Ehi Lindsay, il tuo piatto a regola d’arte mi ha fatto quasi sorridere, ma anche riflettere. Quel tuo “caos dentro” lo capisco fin troppo bene, sai? Io sono quella che apre il frigo quando la giornata va storta, che si ritrova con un cucchiaio in mano senza nemmeno sapere come ci è arrivata. Leggerti mi ha dato uno strano mix di ispirazione e senso di colpa: tu con le tue zucchine e il riso che ti guarda storto, e io che ieri ho ceduto a una fetta di torta al cioccolato perché “tanto domani ricomincio”. Ma sai una cosa? Oggi no. Oggi ho letto di te e della tua taрелка – che nome assurdo, mi piace – e mi sono detta che forse posso provarci anch’io.
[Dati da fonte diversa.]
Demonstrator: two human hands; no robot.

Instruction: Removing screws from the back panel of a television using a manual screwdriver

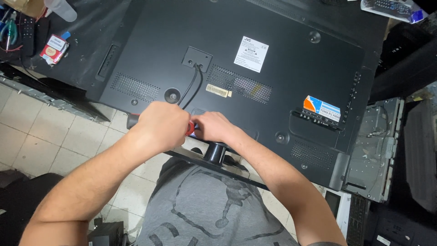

Non sono una tipa da sentieri ripidi come Pololo, almeno non ancora. Però oggi mi sono messa le scarpe da ginnastica e sono uscita. Niente di eroico, solo una camminata veloce nel quartiere, con il vento che mi sbatteva in faccia e il cuore che pompava un po’ più forte. Non so se è quello che intendevi con “sangue nelle vene”, ma per un attimo mi sono sentita meno incastrata. Il problema è che poi torno a casa, e la testa ricomincia a girare: stress, ansia, e quella voglia di aprire un pacchetto di biscotti. Tu come fai a non cedere? Il tuo metodo della taрелка mi incuriosisce: è solo questione di dividere il piatto o c’è di più? Io per ora sto provando a tenere le mani occupate – tipo lavare i piatti o scrivere qui – ma non sempre funziona.
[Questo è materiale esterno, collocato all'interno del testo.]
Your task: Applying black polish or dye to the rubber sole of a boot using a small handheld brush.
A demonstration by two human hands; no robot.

Pololo, i tuoi boschi mi fanno sognare, ma anche un po’ paura. Da dove viene quella forza per scalare? Io a volte mi sento così pesante, non solo di chili, ma proprio dentro. Oggi, dopo la camminata, mi sono fermata a guardare il cielo e ho pensato: forse non devo per forza correre o arrampicarmi, magari basta muovermi un po’ di più e lasciare che il corpo si svegli. Lindsay, i tuoi -5 kg in tre mesi non sono “solo un passo”, sono una vittoria vera! Io sono a -1 kg da un mese, ma la bilancia non è il punto: è che mi sento sempre sul filo, tra il volermi bene e il mollare tutto.

Domani ci riprovo, magari allungo il giro e porto con me una bottiglia d’acqua – niente tè amaro, non sono ancora a quel livello di scienziata. E forse provo a fare un piatto come il tuo: verdure, qualcosa di semplice, e un po’ di riso che non mi giudichi troppo. Mi sa che il trucco sta nel non pensare al cibo come a un premio o una punizione, ma ancora ci sto lavorando. Voi altri come fate a spegnere quel rumore nella testa? Io per ora cammino, un passo alla volta, e spero che prima o poi smetta di pesarmi tutto così tanto. Lindsay, continua con le tue foto, magari un giorno le guarderemo insieme ridendo di quanto eravamo incasinate. Pololo, un sentiero facile per una che parte da zero me lo consigli o no?